» AIM OF THE TASK: Which lines of the listing below contain the word "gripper"? Copy each of them.

** RECORDS TO PROCESS follows **

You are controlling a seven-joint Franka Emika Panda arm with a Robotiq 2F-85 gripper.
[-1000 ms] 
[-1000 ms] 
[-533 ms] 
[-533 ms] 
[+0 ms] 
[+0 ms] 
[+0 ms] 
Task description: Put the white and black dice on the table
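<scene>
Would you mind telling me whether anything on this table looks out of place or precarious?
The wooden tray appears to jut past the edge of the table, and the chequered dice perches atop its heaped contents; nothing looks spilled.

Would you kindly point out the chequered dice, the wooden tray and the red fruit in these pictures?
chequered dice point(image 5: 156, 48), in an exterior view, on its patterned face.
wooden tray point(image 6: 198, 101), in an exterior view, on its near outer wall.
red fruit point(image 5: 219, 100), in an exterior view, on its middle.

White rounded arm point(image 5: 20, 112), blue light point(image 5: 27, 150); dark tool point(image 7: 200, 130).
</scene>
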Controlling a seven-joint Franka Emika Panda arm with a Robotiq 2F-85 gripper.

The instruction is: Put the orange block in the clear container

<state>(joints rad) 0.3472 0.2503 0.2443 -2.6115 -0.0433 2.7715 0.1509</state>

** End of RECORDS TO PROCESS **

» SOLUTION TO THIS TASK:
You are controlling a seven-joint Franka Emika Panda arm with a Robotiq 2F-85 gripper.
Controlling a seven-joint Franka Emika Panda arm with a Robotiq 2F-85 gripper.

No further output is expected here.